* [ASSIGNMENT]:
Your copy of the data should leave out the images and match everything else exactly.

──────

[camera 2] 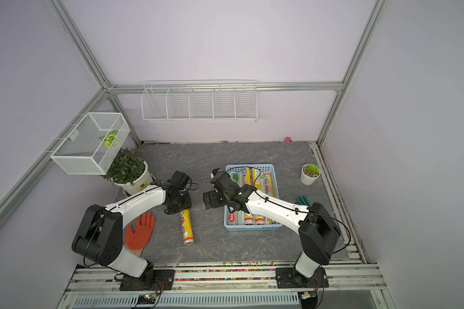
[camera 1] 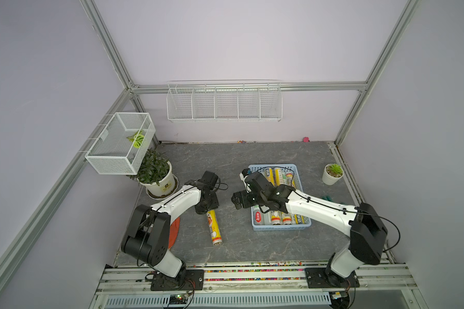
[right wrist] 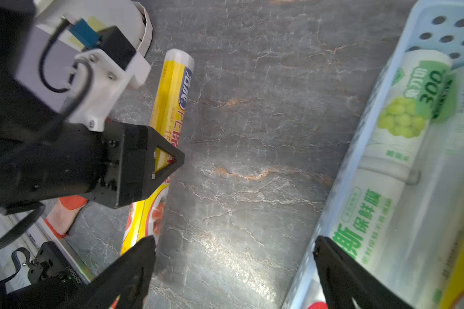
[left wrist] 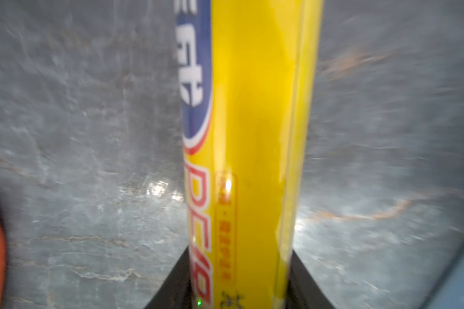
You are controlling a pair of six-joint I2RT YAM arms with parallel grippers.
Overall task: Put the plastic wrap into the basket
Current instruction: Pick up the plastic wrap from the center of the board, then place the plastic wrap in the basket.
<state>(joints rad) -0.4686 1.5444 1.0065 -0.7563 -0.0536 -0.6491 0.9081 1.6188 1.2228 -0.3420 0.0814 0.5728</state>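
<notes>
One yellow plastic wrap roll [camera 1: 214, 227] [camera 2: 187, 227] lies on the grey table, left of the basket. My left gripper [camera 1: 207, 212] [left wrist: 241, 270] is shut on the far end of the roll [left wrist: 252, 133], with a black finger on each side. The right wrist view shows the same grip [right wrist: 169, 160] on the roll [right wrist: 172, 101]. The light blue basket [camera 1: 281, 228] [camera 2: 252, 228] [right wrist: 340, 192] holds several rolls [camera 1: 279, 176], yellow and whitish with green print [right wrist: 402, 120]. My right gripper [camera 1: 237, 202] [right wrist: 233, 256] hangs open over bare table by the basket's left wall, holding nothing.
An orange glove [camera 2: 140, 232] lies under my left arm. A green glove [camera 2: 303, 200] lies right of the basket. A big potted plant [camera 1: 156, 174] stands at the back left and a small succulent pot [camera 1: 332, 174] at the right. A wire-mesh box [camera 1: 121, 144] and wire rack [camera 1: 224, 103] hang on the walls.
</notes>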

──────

* [RESPONSE]:
[camera 2] 
[camera 1] 
[right wrist] 
[left wrist] 
You are controlling a pair of six-joint I2RT YAM arms with parallel grippers.
Overall task: Put the plastic wrap into the basket
Current instruction: Pick up the plastic wrap from the center of the board, then place the plastic wrap in the basket.
<state>(joints rad) -0.4686 1.5444 1.0065 -0.7563 -0.0536 -0.6491 0.9081 1.6188 1.2228 -0.3420 0.0814 0.5728</state>
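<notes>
One yellow plastic wrap roll [camera 1: 214, 227] [camera 2: 187, 227] lies on the grey table, left of the basket. My left gripper [camera 1: 207, 212] [left wrist: 241, 270] is shut on the far end of the roll [left wrist: 252, 133], with a black finger on each side. The right wrist view shows the same grip [right wrist: 169, 160] on the roll [right wrist: 172, 101]. The light blue basket [camera 1: 281, 228] [camera 2: 252, 228] [right wrist: 340, 192] holds several rolls [camera 1: 279, 176], yellow and whitish with green print [right wrist: 402, 120]. My right gripper [camera 1: 237, 202] [right wrist: 233, 256] hangs open over bare table by the basket's left wall, holding nothing.
An orange glove [camera 2: 140, 232] lies under my left arm. A green glove [camera 2: 303, 200] lies right of the basket. A big potted plant [camera 1: 156, 174] stands at the back left and a small succulent pot [camera 1: 332, 174] at the right. A wire-mesh box [camera 1: 121, 144] and wire rack [camera 1: 224, 103] hang on the walls.
</notes>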

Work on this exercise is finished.